One last feeder species to sneak into this thread. Springtails. I read several comments about establishing them into your viv. So it's just safe to let them cohabitat with your frogs? You just put some in? Or is it more a matter of escapees when you use them for feeding?

Thanks again.


----------



## AaronAcker (Aug 15, 2007)

salix said:


> Thanks for the reply Aaron.
> 
> So, one culture per week should produce enough available adult flies for six frogs? Assuming of course, not using the new growing cultures and only feeding out of the rapidly-producing and the on-the-way out cultures.
> 
> ...


I dont think you can set a "time" on a culture. If you use things to prevent mold, and use yeast to feed the adults, and pending on how much media you use, they can last a while. I trash a culture once all the media has been depleted, and I let the culture sit for a few days to make sure any larvae that will develop do.

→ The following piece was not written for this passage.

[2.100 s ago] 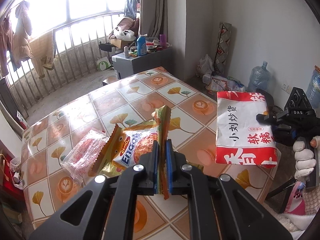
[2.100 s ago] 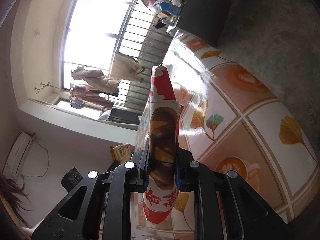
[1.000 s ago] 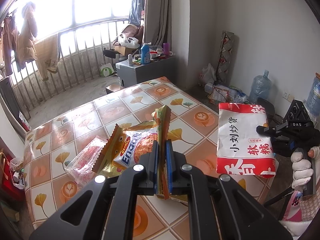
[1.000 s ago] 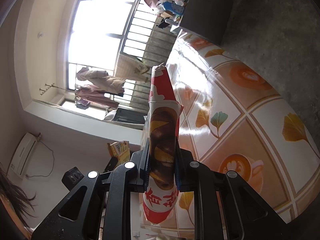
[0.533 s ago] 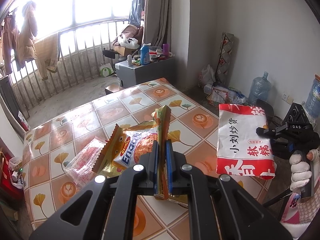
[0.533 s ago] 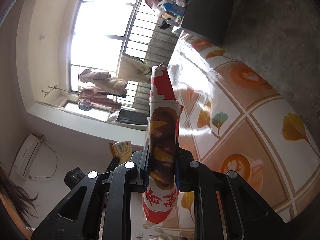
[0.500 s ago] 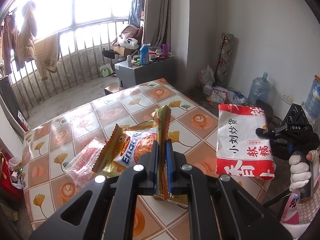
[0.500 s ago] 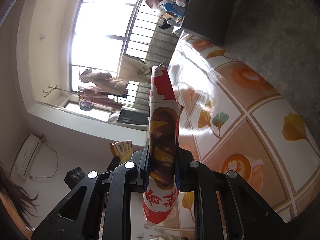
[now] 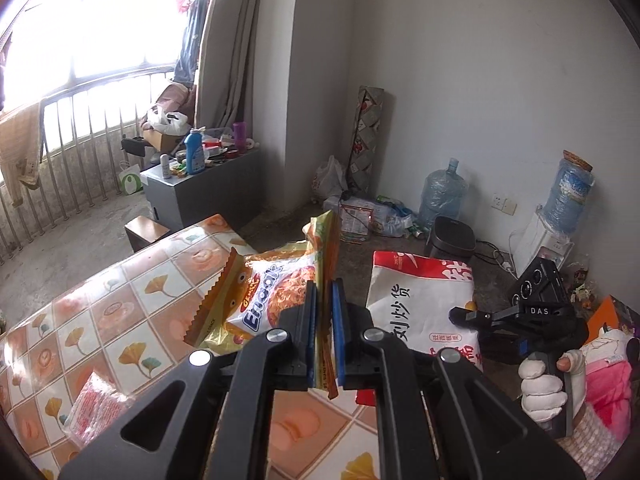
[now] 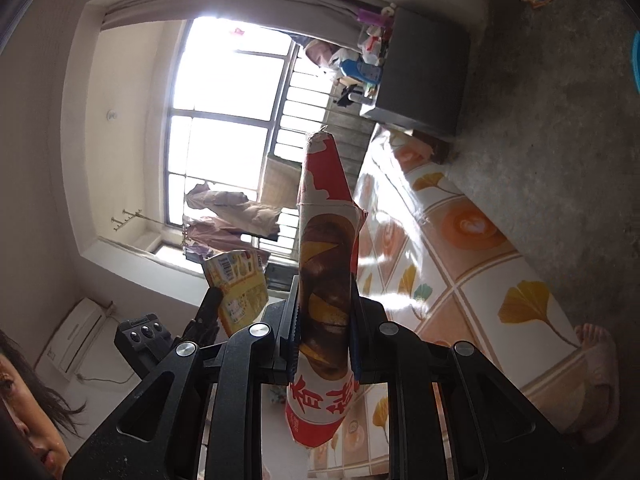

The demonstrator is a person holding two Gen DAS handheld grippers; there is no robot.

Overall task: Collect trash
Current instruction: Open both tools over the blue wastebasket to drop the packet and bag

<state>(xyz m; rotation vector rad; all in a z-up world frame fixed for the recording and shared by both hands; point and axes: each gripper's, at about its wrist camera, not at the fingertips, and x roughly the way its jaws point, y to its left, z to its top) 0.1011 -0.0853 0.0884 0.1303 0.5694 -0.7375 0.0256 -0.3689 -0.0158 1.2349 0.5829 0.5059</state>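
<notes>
Clear wrapper [image 9: 96,410]: a crumpled transparent packet with red print, lying on the table near its left edge in the left wrist view, apart from both grippers.
Table [image 9: 100,292]: covered with a glossy cloth of orange and white tiles with ginkgo leaves; its far corner points toward the grey cabinet.
Noodle packet [image 9: 272,300]: yellow and white with a zigzag end, lifted above the table's far right part, its crumpled edge standing upright between the blue pads.
Left gripper [image 9: 323,344]: closed almost fully, the jaws pinching the thin edge of the noodle packet; in the right wrist view it shows at left [image 10: 218,300], with the packet's yellow back [image 10: 238,288] above it.
Grey cabinet [image 9: 204,196]: on the floor beyond the table's far corner, its top crowded with bottles and small things.
Red and white bag [image 9: 424,308]: printed with Chinese characters, held in the air past the table's right edge, over the bare floor; in the right wrist view it stands edge-on [image 10: 326,280].
Right gripper [image 10: 325,344]: jaws drawn in on the bag, which bulges between them; a white-gloved hand [image 9: 546,388] grips its handle.
Water bottles [image 9: 442,196]: against the right wall.
</notes>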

There are soooo many ways to do springtails, and most options work well (really personal preference) I have 3 springtail cultures that I continue to split when they boom past my feeding abilities. I do have them in my viv and in good numbers, but I continue to culture them (as its easier to get them to breed in smaller containers) and I use these cultures to feed from. I dont really worry about the population numbers in my vivs, but if i was rake through the substrate or leaf litter in any of my vivs I could easily find a dozen or so springs.


----------



## brettlt (Oct 5, 2006)

I make two new cultures about every two weeks, for 4 adult Leucs. I would think 3 every two weeks would be plenty for 6 small frogs. You could always spread it out a little, make 1 one week, and then two the next week.

Springtails are great to add to the viv whenever you can. I keep 8 springtail cultures going all of the time. I usaully add springs about once per week.


----------



## salix (Mar 28, 2008)

Thanks for the answers, I appreciate the advice.

I did end up starting two cultures and will probably do one next weekend. I want to make sure if one fails there is something to fall back on.


----------



## divingne1 (Mar 21, 2008)

I just received my first order of springtails...How in the world do you add them to your viv or feed them to your frogs if they come in charchoal?


----------



## salix (Mar 28, 2008)

Okay, I'm a beginner too, but I've done LOTS of reading.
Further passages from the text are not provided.